Bu nedenle rüzgârın, insanlığın suratına ansızın bir isim çarptığı gün, şanslı bir gündü; insanlık da haklılık ya da haksızlık soruları sormadan, bu çınlayan ve titreşen sözcüğü alıp keşfettiği yeni dünyasını yeni ismi olan “Amerika” ile selamladı. Tarihsel durum Yıl 1000. Batı dünyasının üzerinde uyuşturucu bir uyku ağırlığı vardır. İnsanların gözleri etrafını dikkatle gözlemleyemeyecek kadar yorgun, duyuları merakla harekete geçemeyecek kadar tükenmiştir. İnsanlığın ruhu ölümcül bir hastalık atlatmışçasına felç olmuştur sanki, içinde yaşadığı dünya hakkında hiçbir şey bilmek istememektedir. Daha da garibi, halihazırda bildiklerini de anlaşılmaz bir biçimde unutmuştur. İnsanlar artık okumayı, yazmayı, hesaplamayı bilmemektedir; Batı dünyasının kral ve imparatorları fermanlarının altına kendi adlarını yazmaktan bile acizdir. Bilimler teolojik mumyalar biçiminde donup kalmış, dünyevi eller resim ve heykel alanında kendi suretini yaratamaz hale gelmiştir. Ufuklar, koyu bir sis örtüsüyle kaplıdır. İnsanlar seyahat etmemektedir, yabancı topraklardan habersizdir; herkes Doğu’dan aralıksız olarak akın eden vahşi halklardan kaçıp kale ve kentlere sığınmaktadır. Köşeye kıstırılmış halde, karanlıkta, cesaretten yoksun yaşamaktadırlar – Batı dünyasının üzerinde, uyuşturucu bir uyku ağırlığı vardır. Bazen bu ağır, uyuşturucu uykunun içinden, dünyanın bir zamanlar farklı, daha renkli, daha geniş, daha aydınlık, daha neşeli, macera ve olaylarla dolu olduğuna ilişkin belli belirsiz bir anı canlanır. Bir zamanlar ülkeler boyunca uzun yollar uzanmıyor muydu ve bu yollarda Roma lejyonları, hemen arkalarında da lektörler, düzenin koruyucuları ve hukuk adamları yürümüyor muydu? Hem Mısır hem de Britanya’yı fetheden Caesar adında biri yaşamamış ve üç sıra kürekçileri olan gemileriyle, korsanlardan korkulduğu için kimsenin artık gitmediği Akdeniz’in öte yakasındaki ülkelere yelken açmamış mıydı? Hindistan’a, o destansı ülkeye kadar ilerleyip sonra Pers kentleri üzerinden geri dönen İskender adında bir imparator hiç olmamış mıydı? Eskiden yıldızları okumasını bilen, dünyanın biçiminden ve insanın gizlerinden haberdar bilgeler var olmamış mıydı? Bu durumda kitaplardan, onlar hakkında bilgi edinmesi gerekli olur insanın; ama artık kitaplar yoktur. Seyahat edip yabancı ülkeler görmek gereklidir; ama artık yollar yoktur. Her şey bitmiştir.

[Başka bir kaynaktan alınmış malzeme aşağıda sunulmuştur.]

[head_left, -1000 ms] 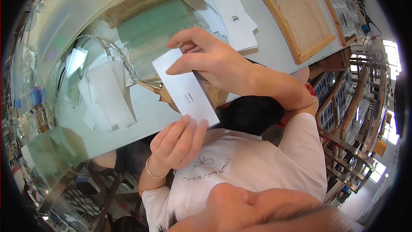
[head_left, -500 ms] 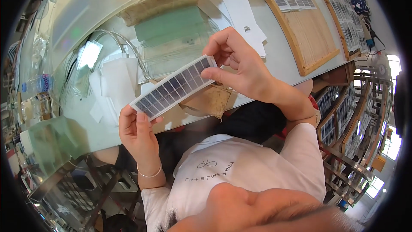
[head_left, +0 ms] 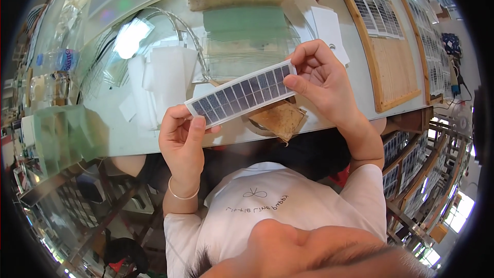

Belki de her şey bir düşten ibarettir. Üstelik bunca çaba göstermek niye? Her şey sona ermek üzere olduğuna göre neden bir kez daha tüm güçlerini toplamalı insan? 1000 yılında dünya yok olacaktır, kehanet böyledir. Tanrı dünyayı işlediği bunca günah nedeniyle cezalandıracak, diye vaazlar vermektedir rahipler kürsülerinden. Yeni binyılın başlamasıyla mahşer günü gelmiş olacaktır; insanlar korkmuş bir halde, paçavralar içinde ve ellerinde adak mumlarıyla akın akın toplanıp büyük dinsel tören alayları oluştururlar. Çiftçiler tarlalarını bırakır, varsıllar mal mülklerini satıp savarlar. Çünkü ertesi gün soluk renkli atlarının üzerinde mahşerin dört atlısı gelecektir. Mahşer günü çok yakındır. Binlerce, on binlerce insan geceleri, bu son geceyi kiliselerde diz çökerek geçirir ve sonsuz karanlığın içine yuvarlanmayı bekler. Yıl 1100. Hayır, dünya yok olmamıştır. Tanrı bir kez daha insanlığa karşı bağışlayıcı olmuştur. İnsanlık yaşamaya devam edebilecektir. Onun büyüklüğünün, merhametinin kanıtı olarak yaşamak zorundadır. İnsanoğlu ona bu merhameti için müteşekkir olmalıdır ve bunu dua eden bir el gibi göğe kaldırarak göstermelidir; böylelikle kiliseler, katedraller, duanın taştan dikmeleri gökyüzüne doğru yükselir. Tanrı’nın merhametinin elçisi olan İsa’ya sevgisini sunmalıdır insan.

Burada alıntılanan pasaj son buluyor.